Initialize the first 2 elements to simplify the code?

SmallVector<SDValue, 4> Ops({Op->getOperand(0), Op->getOperand(1)});
bool IsSplatPair = true;
for (unsigned i = 2; i != NumElems; ++i) {
  if (Ops[i % 2] != Op->getOperand(i)) {
    IsSplatPair = false;
    break;
  }
}

I think this would also be easier to read if it was split off into a helper function / lambda because you could just early return when you detect that it's not a splat pair.

8132 ↗(On Diff #129904)

The VTs are confusingly named. ExtVT is the current vector element VT (way back at line 7891).

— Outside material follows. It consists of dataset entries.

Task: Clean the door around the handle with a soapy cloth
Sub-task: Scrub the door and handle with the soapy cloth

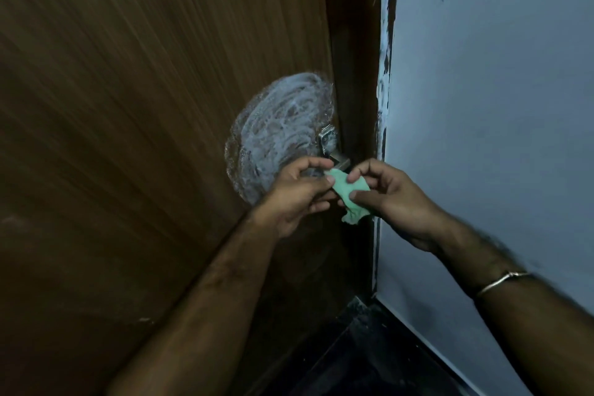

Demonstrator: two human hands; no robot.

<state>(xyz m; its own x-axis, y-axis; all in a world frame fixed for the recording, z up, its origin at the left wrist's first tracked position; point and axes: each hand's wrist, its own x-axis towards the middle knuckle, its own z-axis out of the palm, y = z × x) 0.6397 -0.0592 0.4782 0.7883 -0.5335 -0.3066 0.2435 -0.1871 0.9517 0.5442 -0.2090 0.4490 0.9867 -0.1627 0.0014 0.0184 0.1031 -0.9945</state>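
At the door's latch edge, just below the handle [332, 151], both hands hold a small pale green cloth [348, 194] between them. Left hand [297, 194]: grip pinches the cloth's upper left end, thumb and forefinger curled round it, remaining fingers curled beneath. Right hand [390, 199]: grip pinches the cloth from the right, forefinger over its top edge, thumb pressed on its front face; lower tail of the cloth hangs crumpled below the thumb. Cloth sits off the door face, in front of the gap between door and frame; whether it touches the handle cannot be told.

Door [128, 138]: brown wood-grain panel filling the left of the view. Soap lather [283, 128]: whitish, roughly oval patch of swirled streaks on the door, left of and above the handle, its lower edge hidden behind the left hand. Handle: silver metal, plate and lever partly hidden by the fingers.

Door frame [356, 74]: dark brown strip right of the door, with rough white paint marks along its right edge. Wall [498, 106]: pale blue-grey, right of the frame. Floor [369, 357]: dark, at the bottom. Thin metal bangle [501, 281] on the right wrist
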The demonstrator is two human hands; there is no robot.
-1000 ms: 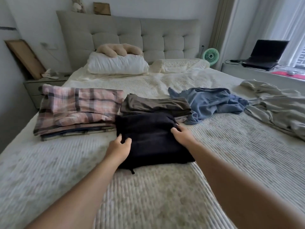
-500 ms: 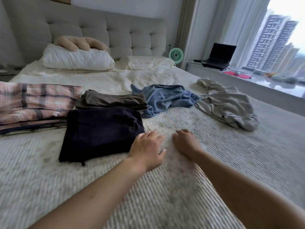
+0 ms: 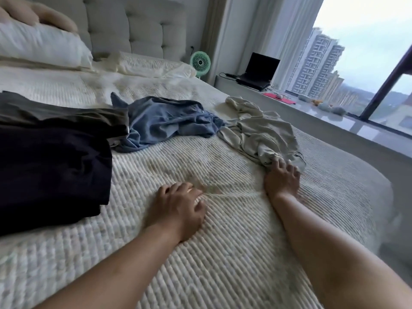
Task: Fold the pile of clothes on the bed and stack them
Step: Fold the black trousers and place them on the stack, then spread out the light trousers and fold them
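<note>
You've let go of the folded black garment. A second ago both hands were on its near edge; now it lies alone at the left of the bed, butted against the folded dark olive garment just beyond it. Your view has also swung right, toward the window.

Meaning for the task: I'd call the black piece done, and you're going for the next one. Two items remain unfolded: the crumpled blue shirt at centre, touching the olive piece on its left side, and the crumpled beige garment to its right, their edges meeting.

Hand pose:
- Right hand: arm stretched out to the right and far, back of hand up, fingertips on the near edge of the beige garment. Fingers curl into the cloth, so it looks like the start of a grip, though motion blur keeps me from confirming a full pinch.
- Left hand: rests on the bedspread near centre, fingers loosely curled, holding nothing. It's well apart from every garment.

Next move, probably: drag the beige piece toward you and spread it flat on the bare patch between your hands.
</note>
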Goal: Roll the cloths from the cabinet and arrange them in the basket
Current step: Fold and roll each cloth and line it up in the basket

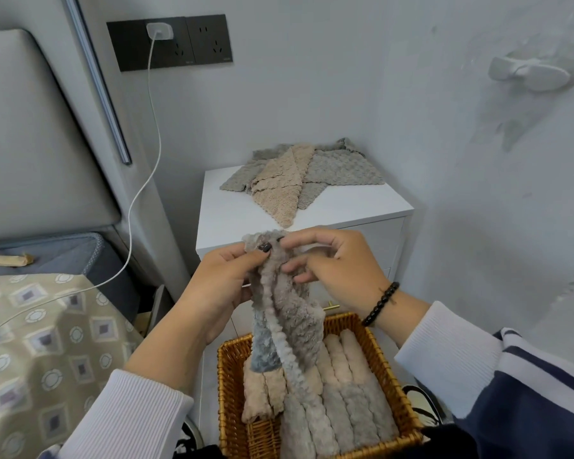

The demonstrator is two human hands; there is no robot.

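Far left: bed with patterned cover [30, 342], a white charging cable [140, 180] trailing across it from the wall socket [169, 43]. Left hand [219, 286]: closed, thumb and fingers pinching the top left corner of a grey fleece cloth [285, 313] folded lengthwise. Right hand [338, 263]: fingers curled onto the same top edge, beaded bracelet [380, 304] at the wrist. The cloth hangs free from both hands, its lower end draped into the wicker basket [391, 382] below. Basket contents: beige and grey rolls [348, 392] laid side by side, one beige piece at the left looser. Behind, white cabinet [239, 207], carrying unrolled grey and beige cloths [292, 173] on its top. Handling advice, as judgement: square the long edges first, start a tight turn at the pinched end, keep even tension from both hands, then seat the roll in the open left side of the basket.
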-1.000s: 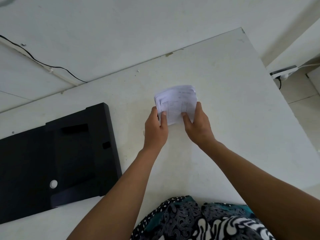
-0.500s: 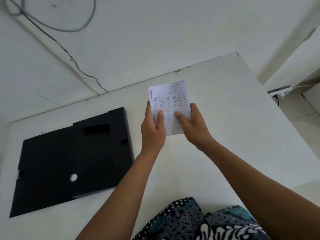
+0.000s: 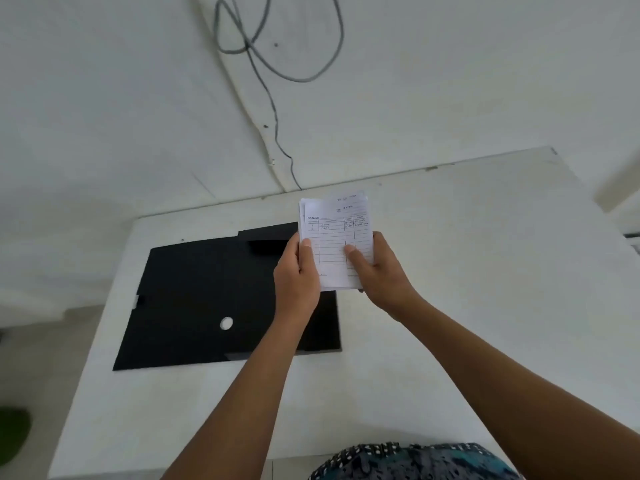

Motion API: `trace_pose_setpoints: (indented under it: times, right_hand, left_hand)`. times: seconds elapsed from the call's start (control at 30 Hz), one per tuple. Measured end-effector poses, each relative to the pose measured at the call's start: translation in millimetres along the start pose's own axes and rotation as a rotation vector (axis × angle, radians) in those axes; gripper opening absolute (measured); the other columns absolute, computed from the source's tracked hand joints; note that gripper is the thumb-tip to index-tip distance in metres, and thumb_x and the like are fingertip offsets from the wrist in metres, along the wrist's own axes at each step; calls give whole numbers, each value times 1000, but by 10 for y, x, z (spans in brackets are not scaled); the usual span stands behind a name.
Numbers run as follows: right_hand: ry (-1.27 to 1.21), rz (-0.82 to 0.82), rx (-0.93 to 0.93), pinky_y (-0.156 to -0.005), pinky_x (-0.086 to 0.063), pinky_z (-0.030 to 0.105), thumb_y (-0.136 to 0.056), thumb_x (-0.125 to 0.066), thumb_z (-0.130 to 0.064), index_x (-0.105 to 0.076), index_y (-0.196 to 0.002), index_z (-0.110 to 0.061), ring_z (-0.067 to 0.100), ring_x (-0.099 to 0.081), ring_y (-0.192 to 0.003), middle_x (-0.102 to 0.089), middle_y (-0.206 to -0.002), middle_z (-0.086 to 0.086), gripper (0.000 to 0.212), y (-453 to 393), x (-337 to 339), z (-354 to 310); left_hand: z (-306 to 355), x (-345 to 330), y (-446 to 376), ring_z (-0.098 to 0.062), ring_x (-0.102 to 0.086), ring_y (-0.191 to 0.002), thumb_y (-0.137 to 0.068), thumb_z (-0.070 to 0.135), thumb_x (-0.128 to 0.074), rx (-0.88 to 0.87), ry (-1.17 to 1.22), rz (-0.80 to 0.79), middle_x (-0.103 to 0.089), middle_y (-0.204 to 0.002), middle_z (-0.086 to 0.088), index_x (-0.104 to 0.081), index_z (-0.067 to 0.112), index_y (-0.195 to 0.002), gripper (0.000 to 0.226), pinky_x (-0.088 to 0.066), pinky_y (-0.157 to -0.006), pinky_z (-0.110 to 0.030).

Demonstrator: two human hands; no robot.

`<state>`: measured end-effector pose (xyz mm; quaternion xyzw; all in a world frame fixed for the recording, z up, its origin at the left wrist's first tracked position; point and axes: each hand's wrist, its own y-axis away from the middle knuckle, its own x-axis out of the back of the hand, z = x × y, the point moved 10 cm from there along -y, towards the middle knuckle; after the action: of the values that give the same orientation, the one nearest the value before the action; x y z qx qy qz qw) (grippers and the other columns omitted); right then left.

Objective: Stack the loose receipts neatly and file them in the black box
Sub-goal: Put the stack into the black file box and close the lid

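A stack of white ruled receipts (image 3: 334,233) is held upright above the white table (image 3: 485,271). My left hand (image 3: 294,275) grips the stack's left edge with the thumb on its front. Along the right side, my right hand (image 3: 379,271) holds it, thumb pressed on the front sheet. The flat black box (image 3: 207,299), with a small white hole in its face, lies closed on the table just left of and below the stack. My left hand and forearm cover the box's right part.
A grey cable (image 3: 277,64) loops down the white wall behind the table. The table's left edge (image 3: 100,323) drops to the floor, where something green (image 3: 12,434) lies. Patterned clothing (image 3: 415,462) shows at the bottom edge.
The view has tilted up and left, bringing the whole black box into sight. The receipts have been raised and squared, and both hands now sit over the box's right edge.
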<state>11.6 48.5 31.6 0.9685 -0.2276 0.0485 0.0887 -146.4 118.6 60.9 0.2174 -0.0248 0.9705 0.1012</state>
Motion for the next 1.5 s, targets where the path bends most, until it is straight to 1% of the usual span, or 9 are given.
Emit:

Can we rename things to make this clearer as a preliminary clean-up (ExtVT -> EltVT)?

RKSimon added inline comments.Jan 16 2018, 9:45 AM
test/CodeGen/X86/avx512-intrinsics-fast-isel.ll
490 ↗(On Diff #129904)

We'd gain from INSERT_VECTOR_ELT support being added to EltsFromConsecutiveLoads - merging multiple consecutive scalar loads into a single scalar load+insert into a zero/undef vector.

Address Sanjay's comments.

spatel accepted this revision.Jan 17 2018, 10:38 AM

LGTM.

This revision is now accepted and ready to land.Jan 17 2018, 10:38 AM
This revision was automatically updated to reflect the committed changes.